◆ EXERCISE AIM:
Lift out all lines below that contain "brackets".

◆ Data entries:
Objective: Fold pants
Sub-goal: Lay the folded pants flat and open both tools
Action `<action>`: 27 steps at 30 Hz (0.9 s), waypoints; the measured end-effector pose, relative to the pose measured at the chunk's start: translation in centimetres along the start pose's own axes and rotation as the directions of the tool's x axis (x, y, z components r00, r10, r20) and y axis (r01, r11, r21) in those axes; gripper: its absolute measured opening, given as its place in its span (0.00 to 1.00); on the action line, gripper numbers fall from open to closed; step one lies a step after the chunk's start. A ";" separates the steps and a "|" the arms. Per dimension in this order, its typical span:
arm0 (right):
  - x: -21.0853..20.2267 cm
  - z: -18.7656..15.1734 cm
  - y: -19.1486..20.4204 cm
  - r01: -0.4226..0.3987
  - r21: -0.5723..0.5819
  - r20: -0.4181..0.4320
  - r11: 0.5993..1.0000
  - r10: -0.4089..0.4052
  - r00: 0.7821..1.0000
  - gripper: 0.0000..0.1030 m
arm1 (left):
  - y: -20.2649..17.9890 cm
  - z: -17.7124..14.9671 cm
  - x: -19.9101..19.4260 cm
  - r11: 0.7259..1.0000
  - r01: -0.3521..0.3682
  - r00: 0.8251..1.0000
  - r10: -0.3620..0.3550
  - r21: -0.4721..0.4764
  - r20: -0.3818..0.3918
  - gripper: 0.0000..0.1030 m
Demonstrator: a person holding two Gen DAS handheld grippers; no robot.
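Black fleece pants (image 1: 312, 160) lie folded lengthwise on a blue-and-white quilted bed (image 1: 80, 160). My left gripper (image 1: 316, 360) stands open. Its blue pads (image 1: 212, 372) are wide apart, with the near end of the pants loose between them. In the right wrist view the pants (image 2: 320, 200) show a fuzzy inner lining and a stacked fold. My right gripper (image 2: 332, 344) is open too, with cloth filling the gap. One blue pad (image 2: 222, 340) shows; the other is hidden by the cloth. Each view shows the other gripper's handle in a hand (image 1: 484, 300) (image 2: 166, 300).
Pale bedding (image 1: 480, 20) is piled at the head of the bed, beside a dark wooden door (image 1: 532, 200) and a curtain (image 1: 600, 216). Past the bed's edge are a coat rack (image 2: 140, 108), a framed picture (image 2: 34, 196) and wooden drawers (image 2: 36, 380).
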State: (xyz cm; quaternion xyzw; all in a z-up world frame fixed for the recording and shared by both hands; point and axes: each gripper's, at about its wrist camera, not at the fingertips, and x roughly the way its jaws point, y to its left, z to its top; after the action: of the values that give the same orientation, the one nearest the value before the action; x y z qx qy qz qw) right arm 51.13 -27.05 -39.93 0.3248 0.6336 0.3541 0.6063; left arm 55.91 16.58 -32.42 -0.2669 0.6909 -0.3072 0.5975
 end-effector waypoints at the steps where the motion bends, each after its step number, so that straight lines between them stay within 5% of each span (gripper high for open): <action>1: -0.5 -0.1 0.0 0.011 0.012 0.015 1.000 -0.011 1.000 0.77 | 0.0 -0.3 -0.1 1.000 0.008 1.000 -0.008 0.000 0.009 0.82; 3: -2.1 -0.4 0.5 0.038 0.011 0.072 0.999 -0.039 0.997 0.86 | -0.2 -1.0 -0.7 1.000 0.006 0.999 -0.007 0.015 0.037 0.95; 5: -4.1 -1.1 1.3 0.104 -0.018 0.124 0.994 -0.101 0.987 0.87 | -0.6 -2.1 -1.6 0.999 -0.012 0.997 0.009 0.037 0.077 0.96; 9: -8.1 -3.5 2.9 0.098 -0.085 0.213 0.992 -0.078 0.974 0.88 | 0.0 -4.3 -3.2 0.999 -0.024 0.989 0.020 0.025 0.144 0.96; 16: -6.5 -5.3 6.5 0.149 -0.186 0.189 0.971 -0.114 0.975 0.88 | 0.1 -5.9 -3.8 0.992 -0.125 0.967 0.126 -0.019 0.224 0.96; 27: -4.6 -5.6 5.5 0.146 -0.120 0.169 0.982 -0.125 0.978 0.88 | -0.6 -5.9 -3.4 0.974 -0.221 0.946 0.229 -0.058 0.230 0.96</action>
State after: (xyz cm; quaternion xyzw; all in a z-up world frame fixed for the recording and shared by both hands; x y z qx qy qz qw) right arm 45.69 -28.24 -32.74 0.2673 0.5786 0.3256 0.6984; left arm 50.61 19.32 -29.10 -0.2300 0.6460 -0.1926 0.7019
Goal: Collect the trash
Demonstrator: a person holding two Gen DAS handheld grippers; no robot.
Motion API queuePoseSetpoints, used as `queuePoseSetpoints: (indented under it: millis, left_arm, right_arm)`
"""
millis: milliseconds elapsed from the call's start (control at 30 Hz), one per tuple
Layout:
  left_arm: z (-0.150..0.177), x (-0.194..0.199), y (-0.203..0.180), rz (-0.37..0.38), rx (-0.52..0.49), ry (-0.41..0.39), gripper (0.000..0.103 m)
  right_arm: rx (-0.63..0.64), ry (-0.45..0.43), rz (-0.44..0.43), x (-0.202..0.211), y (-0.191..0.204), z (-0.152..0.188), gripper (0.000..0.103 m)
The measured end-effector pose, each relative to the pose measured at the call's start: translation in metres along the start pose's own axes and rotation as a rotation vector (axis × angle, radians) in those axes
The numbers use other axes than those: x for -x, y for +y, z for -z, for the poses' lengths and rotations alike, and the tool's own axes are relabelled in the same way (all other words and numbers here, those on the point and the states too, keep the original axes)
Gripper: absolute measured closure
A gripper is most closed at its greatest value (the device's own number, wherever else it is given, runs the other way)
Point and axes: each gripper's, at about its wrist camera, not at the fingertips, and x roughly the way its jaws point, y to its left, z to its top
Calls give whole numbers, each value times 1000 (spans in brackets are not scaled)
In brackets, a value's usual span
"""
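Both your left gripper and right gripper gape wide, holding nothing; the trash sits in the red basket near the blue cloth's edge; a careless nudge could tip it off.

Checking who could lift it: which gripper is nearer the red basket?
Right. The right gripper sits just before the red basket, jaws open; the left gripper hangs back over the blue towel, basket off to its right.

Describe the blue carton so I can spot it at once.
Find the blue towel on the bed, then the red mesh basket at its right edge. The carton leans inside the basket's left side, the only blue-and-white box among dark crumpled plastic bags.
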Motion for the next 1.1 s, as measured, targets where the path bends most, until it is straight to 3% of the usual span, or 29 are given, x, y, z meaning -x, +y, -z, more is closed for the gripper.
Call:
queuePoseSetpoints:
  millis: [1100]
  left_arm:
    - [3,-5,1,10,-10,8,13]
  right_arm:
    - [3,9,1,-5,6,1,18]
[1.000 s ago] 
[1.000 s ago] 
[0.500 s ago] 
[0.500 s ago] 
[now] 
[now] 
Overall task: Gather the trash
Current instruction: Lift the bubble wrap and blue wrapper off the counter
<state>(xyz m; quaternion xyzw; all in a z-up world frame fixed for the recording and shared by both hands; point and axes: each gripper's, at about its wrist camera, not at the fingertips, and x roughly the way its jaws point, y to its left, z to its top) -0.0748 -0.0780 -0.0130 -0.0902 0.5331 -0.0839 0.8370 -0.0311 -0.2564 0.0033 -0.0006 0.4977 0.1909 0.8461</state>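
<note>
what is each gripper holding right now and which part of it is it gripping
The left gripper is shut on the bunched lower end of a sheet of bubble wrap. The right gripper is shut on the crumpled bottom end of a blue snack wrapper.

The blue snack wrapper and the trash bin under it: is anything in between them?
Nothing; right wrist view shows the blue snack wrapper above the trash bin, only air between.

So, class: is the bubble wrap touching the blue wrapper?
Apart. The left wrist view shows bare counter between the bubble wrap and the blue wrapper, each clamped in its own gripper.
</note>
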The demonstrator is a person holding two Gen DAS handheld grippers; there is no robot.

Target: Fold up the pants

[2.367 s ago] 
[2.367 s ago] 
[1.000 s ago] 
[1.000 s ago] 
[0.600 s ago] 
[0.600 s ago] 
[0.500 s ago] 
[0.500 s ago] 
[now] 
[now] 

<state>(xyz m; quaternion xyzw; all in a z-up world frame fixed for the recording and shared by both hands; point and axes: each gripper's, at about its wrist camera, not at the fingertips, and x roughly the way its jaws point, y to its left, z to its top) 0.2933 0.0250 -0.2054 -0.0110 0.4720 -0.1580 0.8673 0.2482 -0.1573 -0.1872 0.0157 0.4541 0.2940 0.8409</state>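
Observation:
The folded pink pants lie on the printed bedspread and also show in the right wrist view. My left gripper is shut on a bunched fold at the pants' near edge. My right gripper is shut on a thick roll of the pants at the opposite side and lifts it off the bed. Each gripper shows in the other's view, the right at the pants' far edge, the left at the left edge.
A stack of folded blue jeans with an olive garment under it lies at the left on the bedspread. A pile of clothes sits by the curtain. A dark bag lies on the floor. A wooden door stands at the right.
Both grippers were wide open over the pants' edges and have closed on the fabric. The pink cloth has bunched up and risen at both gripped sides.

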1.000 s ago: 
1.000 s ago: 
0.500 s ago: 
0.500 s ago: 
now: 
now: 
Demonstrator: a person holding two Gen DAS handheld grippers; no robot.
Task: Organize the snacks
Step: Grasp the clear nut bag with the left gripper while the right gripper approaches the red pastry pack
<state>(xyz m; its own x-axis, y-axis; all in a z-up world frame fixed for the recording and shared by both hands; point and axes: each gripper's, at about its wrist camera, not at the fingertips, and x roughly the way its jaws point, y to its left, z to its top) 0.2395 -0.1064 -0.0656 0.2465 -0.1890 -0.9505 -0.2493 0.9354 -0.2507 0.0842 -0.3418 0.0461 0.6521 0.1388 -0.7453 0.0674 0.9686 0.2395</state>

◆ SOLUTION FOR THIS EXERCISE:
Calls give whole numbers, each value times 1000 (spans in brackets are not scaled)
In brackets, a value's usual span

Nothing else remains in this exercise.